Would you please copy out each entry exactly?

[Stored items from a collection]
▼

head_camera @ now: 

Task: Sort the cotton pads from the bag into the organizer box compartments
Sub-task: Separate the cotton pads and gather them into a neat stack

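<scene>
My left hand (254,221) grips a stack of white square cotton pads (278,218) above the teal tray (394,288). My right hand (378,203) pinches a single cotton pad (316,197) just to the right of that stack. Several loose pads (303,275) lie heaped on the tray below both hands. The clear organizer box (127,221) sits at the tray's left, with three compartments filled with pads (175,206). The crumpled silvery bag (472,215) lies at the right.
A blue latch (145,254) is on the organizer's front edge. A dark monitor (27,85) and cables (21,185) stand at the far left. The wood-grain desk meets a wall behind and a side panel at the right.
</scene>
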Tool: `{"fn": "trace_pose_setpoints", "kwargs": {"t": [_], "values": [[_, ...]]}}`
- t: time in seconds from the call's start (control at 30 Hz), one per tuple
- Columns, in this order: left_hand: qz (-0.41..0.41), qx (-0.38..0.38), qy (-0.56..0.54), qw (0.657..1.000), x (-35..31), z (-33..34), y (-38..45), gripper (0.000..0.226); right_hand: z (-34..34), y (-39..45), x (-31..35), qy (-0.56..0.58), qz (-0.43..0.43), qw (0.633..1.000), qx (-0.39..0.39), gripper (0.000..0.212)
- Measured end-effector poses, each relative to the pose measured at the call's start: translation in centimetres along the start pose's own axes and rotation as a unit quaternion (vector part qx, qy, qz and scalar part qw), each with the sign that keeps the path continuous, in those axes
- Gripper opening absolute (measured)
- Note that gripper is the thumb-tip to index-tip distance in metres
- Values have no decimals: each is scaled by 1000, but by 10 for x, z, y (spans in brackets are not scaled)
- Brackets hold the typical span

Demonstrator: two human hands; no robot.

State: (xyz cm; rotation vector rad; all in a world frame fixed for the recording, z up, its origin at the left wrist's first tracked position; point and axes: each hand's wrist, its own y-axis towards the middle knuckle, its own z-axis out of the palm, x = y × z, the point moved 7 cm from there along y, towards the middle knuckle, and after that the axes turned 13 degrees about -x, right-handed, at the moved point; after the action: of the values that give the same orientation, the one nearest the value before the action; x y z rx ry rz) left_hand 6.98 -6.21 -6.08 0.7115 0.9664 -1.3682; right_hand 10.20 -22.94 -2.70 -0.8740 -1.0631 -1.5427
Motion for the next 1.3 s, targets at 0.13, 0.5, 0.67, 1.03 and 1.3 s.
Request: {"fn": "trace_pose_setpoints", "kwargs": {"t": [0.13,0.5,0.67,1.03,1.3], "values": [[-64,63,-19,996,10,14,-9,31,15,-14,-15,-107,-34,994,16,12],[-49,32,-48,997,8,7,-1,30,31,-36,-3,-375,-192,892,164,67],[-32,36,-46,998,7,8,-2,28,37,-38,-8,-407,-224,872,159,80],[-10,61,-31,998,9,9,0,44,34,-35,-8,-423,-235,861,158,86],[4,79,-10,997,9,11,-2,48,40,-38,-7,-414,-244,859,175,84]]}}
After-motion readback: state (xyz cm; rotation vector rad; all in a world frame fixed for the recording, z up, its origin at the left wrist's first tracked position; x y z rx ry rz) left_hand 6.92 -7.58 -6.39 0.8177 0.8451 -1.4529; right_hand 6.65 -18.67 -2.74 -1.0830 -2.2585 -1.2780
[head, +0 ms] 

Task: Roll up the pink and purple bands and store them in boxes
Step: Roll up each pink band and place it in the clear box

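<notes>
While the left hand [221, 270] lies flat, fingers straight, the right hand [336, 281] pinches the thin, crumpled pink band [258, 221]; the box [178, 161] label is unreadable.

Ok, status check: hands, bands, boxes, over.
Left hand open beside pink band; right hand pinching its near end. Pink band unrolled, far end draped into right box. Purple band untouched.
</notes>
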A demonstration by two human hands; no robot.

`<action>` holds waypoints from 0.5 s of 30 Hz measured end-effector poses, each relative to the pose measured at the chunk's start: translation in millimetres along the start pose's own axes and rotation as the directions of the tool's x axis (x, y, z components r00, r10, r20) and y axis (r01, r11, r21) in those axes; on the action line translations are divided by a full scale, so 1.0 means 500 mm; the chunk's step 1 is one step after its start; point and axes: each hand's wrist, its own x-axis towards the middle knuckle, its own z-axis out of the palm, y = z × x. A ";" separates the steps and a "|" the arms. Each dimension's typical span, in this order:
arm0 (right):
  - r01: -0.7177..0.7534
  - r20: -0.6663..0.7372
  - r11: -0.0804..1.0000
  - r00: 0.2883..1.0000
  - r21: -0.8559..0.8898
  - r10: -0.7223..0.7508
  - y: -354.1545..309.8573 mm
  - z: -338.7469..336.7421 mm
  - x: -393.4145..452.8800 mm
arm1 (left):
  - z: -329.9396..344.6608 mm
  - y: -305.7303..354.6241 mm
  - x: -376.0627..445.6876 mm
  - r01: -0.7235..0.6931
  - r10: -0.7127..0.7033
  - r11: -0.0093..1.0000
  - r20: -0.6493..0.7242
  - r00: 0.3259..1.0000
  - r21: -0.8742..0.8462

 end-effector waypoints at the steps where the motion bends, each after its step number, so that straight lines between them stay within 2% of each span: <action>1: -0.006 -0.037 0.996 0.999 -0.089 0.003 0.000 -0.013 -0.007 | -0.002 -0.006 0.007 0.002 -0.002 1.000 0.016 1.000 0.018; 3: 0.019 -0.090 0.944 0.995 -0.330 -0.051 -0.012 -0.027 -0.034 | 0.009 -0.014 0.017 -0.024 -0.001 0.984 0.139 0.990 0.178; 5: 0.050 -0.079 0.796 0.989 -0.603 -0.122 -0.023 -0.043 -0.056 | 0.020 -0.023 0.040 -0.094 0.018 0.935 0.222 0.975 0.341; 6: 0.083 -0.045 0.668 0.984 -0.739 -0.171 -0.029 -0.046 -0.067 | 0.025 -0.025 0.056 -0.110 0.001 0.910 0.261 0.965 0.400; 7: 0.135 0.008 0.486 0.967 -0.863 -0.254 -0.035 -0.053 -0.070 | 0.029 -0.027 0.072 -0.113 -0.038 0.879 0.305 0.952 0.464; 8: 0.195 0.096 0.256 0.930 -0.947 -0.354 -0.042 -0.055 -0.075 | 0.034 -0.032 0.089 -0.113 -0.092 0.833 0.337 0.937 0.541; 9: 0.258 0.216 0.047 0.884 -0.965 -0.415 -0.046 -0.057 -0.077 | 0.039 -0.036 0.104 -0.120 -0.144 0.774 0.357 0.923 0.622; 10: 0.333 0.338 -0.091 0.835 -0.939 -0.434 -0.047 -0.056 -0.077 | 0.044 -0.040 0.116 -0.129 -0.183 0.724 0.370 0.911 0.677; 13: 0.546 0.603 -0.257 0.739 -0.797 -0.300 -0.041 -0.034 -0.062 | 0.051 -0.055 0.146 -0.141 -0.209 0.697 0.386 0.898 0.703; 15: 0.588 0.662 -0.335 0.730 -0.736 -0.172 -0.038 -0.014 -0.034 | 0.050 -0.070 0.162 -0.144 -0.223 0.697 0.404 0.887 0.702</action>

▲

» **REPLY TO THE EXERCISE**:
head_camera @ now: 

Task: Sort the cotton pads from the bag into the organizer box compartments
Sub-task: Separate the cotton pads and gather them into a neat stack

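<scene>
My left hand (254,221) grips a stack of white square cotton pads (278,218) above the teal tray (394,288). My right hand (378,203) pinches a single cotton pad (316,197) just to the right of that stack. Several loose pads (303,275) lie heaped on the tray below both hands. The clear organizer box (127,221) sits at the tray's left, with three compartments filled with pads (175,206). The crumpled silvery bag (472,215) lies at the right.
A blue latch (145,254) is on the organizer's front edge. A dark monitor (27,85) and cables (21,185) stand at the far left. The wood-grain desk meets a wall behind and a side panel at the right.
</scene>
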Tool: `{"fn": "trace_pose_setpoints", "kwargs": {"t": [_], "values": [[_, ...]]}}`
- t: time in seconds from the call's start (control at 30 Hz), one per tuple
- Columns, in this order: left_hand: qz (-0.41..0.41), qx (-0.38..0.38), qy (-0.56..0.54), qw (0.657..1.000), x (-35..31), z (-33..34), y (-38..45), gripper (0.000..0.226); right_hand: z (-34..34), y (-39..45), x (-31..35), qy (-0.56..0.58), qz (-0.43..0.43), qw (0.633..1.000), qx (-0.39..0.39), gripper (0.000..0.212)
- Measured end-effector poses, each relative to the pose measured at the call's start: translation in centimetres along the start pose's own axes and rotation as a unit quaternion (vector part qx, qy, qz and scalar part qw), each with the sign that keeps the path continuous, in those axes
- Gripper opening absolute (measured)
- Note that gripper is the thumb-tip to index-tip distance in metres
- Values have no decimals: each is scaled by 1000, but by 10 for x, z, y (spans in brackets are not scaled)
- Brackets hold the typical span

Demonstrator: two human hands; no robot.

State: (xyz cm; rotation vector rad; all in a world frame fixed for the recording, z up, its origin at the left wrist's first tracked position; point and axes: each hand's wrist, its own y-axis towards the middle knuckle, its own z-axis out of the palm, x = y × z, the point moved 7 cm from there along y, towards the middle knuckle, and after that the axes turned 13 degrees about -x, right-handed, at the moved point; after the action: of the values that give the same orientation, the one nearest the value before the action; x y z rx ry rz) left_hand 6.98 -6.21 -6.08 0.7115 0.9664 -1.3682; right_hand 10.20 -22.94 -2.70 -0.8740 -1.0631 -1.5427
Motion for the next 1.3 s, targets at 0.13, 0.5, 0.67, 1.03 and 1.3 s.
Request: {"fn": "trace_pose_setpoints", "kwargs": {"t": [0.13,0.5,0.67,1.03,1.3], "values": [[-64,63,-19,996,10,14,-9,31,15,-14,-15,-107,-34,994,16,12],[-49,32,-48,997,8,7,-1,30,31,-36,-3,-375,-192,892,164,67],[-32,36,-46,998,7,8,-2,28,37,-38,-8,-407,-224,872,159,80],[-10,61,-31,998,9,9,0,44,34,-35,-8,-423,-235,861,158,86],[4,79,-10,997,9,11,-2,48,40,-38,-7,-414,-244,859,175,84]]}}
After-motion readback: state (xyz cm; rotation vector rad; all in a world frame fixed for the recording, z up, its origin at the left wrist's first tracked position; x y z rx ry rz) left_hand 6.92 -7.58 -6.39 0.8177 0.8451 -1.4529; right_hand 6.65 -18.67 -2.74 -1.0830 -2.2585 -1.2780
[head, +0 ms] 

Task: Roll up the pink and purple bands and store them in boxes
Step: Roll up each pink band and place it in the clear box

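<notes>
While the left hand [221, 270] lies flat, fingers straight, the right hand [336, 281] pinches the thin, crumpled pink band [258, 221]; the box [178, 161] label is unreadable.

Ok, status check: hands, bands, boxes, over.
Left hand open beside pink band; right hand pinching its near end. Pink band unrolled, far end draped into right box. Purple band untouched.
</notes>
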A demonstration by two human hands; no robot.

`<action>` holds waypoints from 0.5 s of 30 Hz measured end-effector poses, each relative to the pose measured at the chunk's start: translation in millimetres along the start pose's own axes and rotation as the directions of the tool's x axis (x, y, z components r00, r10, r20) and y axis (r01, r11, r21) in those axes; on the action line translations are divided by a full scale, so 1.0 means 500 mm; the chunk's step 1 is one step after its start; point and axes: each hand's wrist, its own x-axis towards the middle knuckle, its own z-axis out of the palm, y = z × x. A ";" separates the steps and a "|" the arms. Each dimension's typical span, in this order:
arm0 (right):
  - r01: -0.7177..0.7534
  - r20: -0.6663..0.7372
  - r11: -0.0804..1.0000
  - r00: 0.2883..1.0000
  - r21: -0.8559..0.8898
  - r10: -0.7223..0.7508
  - y: -354.1545..309.8573 mm
  - z: -338.7469..336.7421 mm
  - x: -393.4145..452.8800 mm
arm1 (left):
  - z: -329.9396..344.6608 mm
  - y: -305.7303..354.6241 mm
  - x: -376.0627..445.6876 mm
  - r01: -0.7235..0.6931
  - r10: -0.7127..0.7033
  - r11: -0.0093..1.0000
  - r20: -0.6493..0.7242
  - r00: 0.3259..1.0000
  - r21: -0.8742..0.8462

 end-effector waypoints at the steps where the motion bends, each after its step number, so that straight lines between them stay within 2% of each span: <action>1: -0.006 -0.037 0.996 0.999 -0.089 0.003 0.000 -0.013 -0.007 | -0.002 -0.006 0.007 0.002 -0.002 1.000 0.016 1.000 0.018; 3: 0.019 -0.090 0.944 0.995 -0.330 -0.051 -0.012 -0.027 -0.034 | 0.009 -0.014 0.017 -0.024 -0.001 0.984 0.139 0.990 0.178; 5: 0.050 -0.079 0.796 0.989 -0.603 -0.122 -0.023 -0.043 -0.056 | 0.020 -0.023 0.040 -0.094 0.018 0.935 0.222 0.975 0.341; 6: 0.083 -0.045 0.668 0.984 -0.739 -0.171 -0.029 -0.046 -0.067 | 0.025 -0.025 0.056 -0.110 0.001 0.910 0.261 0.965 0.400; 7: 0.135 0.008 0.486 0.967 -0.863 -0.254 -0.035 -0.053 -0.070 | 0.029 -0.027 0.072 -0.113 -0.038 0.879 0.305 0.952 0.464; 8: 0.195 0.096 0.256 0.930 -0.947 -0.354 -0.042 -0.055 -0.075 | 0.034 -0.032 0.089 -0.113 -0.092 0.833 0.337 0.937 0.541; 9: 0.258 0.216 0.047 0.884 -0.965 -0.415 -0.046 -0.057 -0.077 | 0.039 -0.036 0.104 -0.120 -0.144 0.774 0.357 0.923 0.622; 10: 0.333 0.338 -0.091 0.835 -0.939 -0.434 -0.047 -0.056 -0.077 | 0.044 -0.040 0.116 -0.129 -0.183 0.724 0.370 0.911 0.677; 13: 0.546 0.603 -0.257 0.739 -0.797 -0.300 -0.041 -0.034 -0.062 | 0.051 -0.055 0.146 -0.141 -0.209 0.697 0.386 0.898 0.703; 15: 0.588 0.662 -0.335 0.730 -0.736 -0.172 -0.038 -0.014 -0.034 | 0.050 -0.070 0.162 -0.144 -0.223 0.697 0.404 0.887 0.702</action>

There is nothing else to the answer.